You just need to go into Eve mode and run like the future depends on you.
If you are male, you can basically do the same thing, but the time you save from 14-40 needs to be dumped into 40-60 when you go back to the other town and let people know you found a nice, fresh, spot to make a new home.
You could also just take an ax, pick a cardinal direction and cut down anything that gets in your way to make a clear path. Then you check around every grassland, swamp, jungle and desert you cut into, and look for a suitable home site. Eventually you'll find one and the people born there will be that much closer in that direction to fresh surface iron and nodes.
You really have so many options either gender, just don't waste too much time talking about it and do it.
This is exactly how the greatest chains of cities have come into existence, ones so big they even spawned in multiple eves in multiple locations, and lasted nearly a week. That's a lot of hour lives.

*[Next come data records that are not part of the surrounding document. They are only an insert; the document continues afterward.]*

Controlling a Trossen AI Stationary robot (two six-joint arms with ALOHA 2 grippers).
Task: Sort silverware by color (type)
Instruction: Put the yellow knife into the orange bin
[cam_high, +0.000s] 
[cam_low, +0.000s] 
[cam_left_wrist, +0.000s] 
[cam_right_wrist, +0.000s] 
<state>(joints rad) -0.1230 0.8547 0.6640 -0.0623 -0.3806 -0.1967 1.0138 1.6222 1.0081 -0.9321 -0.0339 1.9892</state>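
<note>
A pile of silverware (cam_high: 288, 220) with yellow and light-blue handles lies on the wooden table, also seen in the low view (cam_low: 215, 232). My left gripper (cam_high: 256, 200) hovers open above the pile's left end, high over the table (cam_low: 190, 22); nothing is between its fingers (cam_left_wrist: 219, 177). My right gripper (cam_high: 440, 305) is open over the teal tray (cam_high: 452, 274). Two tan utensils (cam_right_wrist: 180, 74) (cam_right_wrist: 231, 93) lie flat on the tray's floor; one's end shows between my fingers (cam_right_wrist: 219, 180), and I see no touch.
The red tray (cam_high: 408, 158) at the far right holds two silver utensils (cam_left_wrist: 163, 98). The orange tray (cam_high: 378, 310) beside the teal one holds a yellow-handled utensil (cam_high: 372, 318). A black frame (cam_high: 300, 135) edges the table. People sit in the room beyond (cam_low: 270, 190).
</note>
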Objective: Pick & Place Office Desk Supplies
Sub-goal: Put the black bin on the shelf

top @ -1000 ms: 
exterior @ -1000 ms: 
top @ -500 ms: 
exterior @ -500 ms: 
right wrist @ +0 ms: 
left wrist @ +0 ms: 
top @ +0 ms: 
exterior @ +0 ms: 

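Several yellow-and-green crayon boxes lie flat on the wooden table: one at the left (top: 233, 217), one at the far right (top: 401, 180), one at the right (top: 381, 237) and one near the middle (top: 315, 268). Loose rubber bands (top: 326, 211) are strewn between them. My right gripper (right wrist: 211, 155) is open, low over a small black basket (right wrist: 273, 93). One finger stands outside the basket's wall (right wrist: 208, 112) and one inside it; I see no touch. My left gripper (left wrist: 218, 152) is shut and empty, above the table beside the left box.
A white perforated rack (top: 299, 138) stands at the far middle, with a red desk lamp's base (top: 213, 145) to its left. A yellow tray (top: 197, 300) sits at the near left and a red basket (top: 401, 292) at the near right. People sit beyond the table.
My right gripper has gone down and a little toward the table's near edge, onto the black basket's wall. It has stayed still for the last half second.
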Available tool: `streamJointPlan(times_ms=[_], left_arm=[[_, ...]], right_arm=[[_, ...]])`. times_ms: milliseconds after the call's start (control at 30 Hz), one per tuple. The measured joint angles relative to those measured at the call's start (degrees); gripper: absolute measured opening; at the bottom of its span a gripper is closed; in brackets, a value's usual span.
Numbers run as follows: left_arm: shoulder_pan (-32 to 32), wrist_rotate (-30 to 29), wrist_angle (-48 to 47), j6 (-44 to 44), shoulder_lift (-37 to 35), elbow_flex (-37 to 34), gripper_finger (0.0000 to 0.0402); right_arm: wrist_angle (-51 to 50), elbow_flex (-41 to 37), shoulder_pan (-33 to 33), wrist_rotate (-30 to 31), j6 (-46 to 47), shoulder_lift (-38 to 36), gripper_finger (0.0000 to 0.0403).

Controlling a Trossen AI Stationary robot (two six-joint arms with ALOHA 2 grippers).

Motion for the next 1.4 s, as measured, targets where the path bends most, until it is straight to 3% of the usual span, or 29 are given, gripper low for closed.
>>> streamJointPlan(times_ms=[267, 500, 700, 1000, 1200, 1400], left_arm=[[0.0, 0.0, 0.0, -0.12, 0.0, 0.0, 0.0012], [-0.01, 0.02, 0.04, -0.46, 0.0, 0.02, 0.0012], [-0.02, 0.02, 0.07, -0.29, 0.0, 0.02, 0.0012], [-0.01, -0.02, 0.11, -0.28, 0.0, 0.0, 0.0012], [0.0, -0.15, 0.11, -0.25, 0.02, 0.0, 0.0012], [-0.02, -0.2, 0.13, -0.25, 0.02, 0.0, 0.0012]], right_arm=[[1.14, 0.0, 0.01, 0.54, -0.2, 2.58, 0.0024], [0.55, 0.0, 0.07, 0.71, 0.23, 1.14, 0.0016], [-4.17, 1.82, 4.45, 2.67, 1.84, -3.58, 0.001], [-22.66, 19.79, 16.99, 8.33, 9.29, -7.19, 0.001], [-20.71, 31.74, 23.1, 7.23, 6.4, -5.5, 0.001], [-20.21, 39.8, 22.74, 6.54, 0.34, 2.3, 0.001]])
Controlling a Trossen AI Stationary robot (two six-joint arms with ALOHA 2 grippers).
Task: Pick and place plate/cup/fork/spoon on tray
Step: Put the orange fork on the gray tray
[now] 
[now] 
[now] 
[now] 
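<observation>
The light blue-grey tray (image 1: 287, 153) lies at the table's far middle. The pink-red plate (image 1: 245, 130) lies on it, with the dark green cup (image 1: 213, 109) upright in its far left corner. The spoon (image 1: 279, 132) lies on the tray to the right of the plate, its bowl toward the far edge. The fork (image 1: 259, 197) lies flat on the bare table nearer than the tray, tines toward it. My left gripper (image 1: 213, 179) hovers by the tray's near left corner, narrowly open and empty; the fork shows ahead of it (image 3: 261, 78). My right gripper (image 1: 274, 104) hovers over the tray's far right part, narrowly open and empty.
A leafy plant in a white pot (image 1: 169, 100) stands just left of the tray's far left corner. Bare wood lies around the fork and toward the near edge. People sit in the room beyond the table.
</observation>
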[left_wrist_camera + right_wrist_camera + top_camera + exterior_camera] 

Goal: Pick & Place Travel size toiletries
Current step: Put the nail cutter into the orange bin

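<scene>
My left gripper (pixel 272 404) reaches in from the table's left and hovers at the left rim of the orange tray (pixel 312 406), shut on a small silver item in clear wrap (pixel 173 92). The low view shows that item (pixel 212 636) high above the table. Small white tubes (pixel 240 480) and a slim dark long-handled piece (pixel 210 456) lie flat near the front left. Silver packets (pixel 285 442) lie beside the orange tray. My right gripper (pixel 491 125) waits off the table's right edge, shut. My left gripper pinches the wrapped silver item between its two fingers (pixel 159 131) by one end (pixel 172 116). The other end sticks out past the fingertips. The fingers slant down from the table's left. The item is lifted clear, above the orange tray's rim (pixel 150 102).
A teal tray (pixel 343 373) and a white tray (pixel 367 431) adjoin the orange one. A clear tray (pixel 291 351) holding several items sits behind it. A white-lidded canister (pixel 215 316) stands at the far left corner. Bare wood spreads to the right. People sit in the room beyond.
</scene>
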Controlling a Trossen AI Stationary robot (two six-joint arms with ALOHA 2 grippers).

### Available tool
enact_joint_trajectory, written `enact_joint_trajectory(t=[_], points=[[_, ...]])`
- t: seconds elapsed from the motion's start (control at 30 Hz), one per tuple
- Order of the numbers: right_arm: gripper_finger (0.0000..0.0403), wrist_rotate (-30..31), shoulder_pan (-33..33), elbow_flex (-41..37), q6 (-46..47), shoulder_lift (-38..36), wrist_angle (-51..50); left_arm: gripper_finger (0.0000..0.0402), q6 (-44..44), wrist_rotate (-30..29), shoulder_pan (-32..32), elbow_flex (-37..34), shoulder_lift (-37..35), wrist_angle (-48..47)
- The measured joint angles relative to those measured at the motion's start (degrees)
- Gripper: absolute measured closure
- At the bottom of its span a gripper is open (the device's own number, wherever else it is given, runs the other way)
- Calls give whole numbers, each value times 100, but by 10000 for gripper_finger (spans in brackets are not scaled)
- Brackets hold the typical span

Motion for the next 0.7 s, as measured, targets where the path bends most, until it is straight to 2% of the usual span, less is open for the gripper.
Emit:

The problem is, each settlement formed in this way can only travel a distance limited by 1 lifetime, which means the territory of the two settlements will overlap. Since your new settlement is green and the old one is advanced eventually your parent civ will hit cars and overtake your territory altogether, defeating the purpose. Without a way to sustain a nomadic society each branching settlement of an original eve camp will be at a fundamental disadvantage. You also can't retain multiple lineages this way, unless you can coordinate with someone from the other lineage over voice chat somehow. The lineage that is left behind will die out, or form their own settlements and your society will go separate ways. This is another way in which child settlements are at a disadvantage, since villages with multiple lineages don't suffer from as much lineage ban.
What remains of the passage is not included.